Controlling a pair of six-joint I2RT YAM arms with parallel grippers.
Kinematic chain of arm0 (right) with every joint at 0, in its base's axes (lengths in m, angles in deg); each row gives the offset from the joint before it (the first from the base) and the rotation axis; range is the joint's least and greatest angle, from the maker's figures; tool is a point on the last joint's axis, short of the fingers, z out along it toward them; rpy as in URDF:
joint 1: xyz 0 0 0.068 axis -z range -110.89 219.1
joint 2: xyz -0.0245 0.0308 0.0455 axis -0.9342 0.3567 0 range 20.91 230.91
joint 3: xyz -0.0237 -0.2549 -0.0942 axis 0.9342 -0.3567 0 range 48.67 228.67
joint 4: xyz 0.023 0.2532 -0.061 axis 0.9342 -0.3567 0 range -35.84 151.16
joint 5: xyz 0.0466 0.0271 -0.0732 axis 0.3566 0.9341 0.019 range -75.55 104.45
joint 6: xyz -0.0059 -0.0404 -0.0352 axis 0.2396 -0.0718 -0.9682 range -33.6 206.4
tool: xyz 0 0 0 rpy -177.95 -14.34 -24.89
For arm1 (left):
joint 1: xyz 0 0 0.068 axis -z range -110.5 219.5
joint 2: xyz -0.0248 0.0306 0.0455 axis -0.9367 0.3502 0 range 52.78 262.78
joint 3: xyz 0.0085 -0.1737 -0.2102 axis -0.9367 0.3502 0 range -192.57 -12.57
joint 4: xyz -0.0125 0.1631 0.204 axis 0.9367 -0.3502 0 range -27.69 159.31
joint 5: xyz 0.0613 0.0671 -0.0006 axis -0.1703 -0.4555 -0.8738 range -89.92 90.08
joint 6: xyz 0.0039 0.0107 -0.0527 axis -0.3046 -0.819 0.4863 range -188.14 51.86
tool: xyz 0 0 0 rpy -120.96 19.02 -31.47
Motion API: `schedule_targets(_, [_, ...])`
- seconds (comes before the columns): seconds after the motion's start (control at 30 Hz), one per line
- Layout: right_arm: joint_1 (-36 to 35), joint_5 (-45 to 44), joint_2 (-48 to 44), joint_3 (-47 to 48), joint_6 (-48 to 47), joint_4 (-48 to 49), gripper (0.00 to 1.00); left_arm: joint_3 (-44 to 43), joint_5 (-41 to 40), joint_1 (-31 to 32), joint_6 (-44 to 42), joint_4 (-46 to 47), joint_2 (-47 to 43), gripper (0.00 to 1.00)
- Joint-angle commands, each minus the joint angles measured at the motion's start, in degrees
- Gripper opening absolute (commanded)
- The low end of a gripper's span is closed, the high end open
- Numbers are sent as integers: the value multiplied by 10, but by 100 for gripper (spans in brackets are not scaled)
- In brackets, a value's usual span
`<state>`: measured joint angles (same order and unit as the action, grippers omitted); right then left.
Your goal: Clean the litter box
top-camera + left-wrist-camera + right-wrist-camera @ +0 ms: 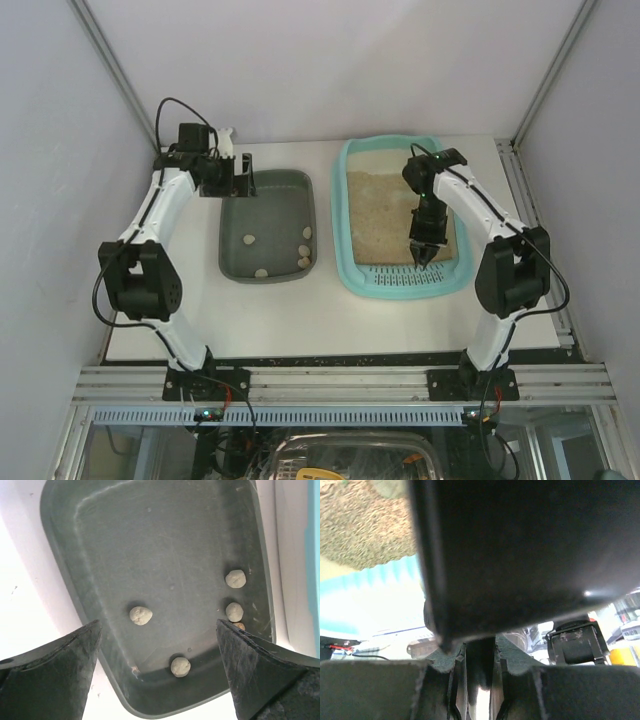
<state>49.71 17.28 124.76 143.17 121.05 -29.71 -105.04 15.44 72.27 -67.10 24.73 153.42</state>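
Observation:
The light-turquoise litter box (340,210) lies at the right, with beige litter (385,215) in it and its slotted end (405,280) nearest the arms. My right gripper (420,258) points down over the litter beside that slotted end. In the right wrist view the right gripper (476,655) is shut on a dark flat tool (520,555) that blocks most of the view, with litter (365,525) and the turquoise slots (370,580) at upper left. My left gripper (228,180) hangs open above the far end of the dark grey tray (265,215), holding nothing.
Several pale round clumps lie in the grey tray (165,545), such as one in the middle (141,615) and one by the near wall (180,666). White walls and metal frame posts enclose the table on three sides. A metal rail runs along the near edge (340,385).

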Motion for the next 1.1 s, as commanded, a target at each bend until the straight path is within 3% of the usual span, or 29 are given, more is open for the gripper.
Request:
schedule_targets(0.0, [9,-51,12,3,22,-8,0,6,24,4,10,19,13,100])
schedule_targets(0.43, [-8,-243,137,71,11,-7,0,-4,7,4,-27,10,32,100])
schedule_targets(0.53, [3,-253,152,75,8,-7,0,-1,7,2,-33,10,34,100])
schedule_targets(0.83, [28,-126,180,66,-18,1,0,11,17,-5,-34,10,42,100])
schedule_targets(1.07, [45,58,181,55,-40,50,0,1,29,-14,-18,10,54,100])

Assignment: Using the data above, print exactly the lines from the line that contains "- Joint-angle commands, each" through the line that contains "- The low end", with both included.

Output for this exercise:
- Joint-angle commands, each minus the joint angles measured at the motion's start, in degrees
- Gripper opening absolute (commanded)
- The low end of a gripper's span is closed, the high end open

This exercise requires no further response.